::: EXERCISE DATA :::

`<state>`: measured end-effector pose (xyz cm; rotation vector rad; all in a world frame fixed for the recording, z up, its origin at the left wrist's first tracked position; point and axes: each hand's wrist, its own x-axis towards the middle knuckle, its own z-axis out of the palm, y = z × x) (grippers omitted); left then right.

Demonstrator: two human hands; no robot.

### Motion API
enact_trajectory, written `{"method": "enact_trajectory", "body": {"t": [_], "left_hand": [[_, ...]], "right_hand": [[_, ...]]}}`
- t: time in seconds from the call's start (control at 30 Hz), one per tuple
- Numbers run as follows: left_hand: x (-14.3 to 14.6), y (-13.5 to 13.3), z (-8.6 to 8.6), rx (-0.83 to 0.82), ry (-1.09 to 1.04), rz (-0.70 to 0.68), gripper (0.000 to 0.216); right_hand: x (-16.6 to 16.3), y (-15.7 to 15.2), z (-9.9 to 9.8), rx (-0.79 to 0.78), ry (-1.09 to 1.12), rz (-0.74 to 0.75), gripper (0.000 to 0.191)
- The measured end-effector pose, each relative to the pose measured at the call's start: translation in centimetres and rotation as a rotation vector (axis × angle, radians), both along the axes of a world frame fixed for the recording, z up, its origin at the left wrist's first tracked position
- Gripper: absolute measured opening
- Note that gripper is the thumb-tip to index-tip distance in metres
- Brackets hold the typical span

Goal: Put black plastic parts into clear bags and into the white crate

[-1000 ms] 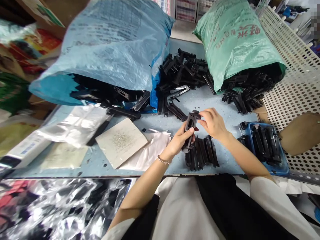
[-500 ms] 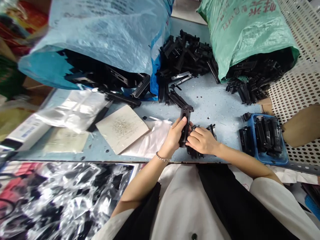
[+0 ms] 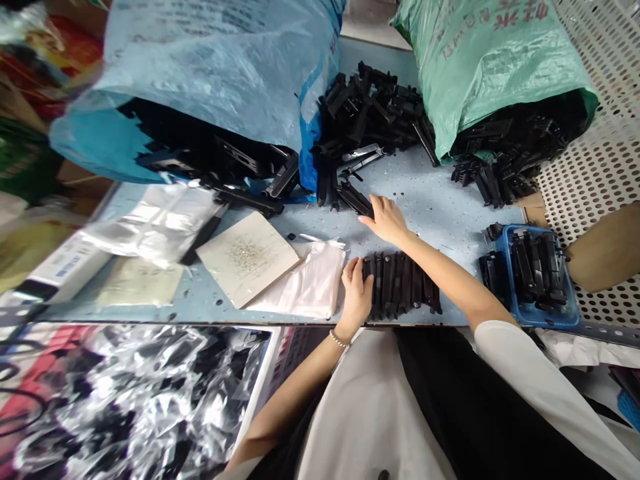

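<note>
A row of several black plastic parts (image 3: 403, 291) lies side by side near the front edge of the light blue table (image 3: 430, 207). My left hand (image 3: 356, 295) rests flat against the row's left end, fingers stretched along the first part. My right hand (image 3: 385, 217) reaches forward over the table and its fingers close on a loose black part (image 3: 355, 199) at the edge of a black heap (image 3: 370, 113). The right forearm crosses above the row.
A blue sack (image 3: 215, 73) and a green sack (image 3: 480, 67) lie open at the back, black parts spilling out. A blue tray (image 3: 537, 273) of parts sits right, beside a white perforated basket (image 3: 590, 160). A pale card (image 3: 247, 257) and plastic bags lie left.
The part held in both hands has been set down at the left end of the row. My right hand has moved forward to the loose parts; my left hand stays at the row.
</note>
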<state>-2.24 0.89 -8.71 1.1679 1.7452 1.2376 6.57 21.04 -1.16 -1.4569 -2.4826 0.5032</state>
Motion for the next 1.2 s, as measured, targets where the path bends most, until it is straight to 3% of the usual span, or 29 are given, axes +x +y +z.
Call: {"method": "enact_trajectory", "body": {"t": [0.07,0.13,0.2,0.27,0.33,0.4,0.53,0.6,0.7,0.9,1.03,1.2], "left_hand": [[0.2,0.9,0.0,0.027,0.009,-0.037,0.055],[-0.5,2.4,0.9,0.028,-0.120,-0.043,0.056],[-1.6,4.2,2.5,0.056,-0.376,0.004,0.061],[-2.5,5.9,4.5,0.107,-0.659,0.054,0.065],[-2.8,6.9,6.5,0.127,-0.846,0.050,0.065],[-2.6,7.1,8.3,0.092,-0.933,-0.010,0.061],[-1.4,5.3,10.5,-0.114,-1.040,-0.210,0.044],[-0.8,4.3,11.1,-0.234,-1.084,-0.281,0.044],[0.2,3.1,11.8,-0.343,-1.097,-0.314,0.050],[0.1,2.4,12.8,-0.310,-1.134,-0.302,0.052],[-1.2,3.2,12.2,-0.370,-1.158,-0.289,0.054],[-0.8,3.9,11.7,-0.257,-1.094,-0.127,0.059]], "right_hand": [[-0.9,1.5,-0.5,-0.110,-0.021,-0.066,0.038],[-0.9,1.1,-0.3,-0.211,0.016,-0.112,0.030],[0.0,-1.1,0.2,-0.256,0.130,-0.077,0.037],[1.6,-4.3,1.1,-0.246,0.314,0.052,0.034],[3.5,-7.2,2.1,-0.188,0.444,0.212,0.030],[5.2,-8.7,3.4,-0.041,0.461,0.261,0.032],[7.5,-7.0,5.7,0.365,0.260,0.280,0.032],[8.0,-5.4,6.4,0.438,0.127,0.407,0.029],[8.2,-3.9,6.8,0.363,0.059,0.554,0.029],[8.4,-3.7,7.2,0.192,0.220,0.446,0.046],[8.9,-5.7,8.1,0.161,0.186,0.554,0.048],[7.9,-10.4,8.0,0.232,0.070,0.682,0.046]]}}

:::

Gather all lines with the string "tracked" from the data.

EXERCISE ANSWER.
`<state>`: measured end-effector pose (xyz cm; rotation vector rad; all in a world frame fixed for the recording, z up, its origin at the left wrist's first tracked position; point and axes: each hand's wrist, its own x-axis towards the middle knuckle, its own z-axis out of the palm, y = z × x) (grippers omitted); left then right.
- The measured end-effector pose, each relative to the pose measured at the call's start: translation in centimetres and rotation as a rotation vector (axis × angle, radians), both along the axes of a world frame fixed for the recording, z up, its origin at the left wrist's first tracked position

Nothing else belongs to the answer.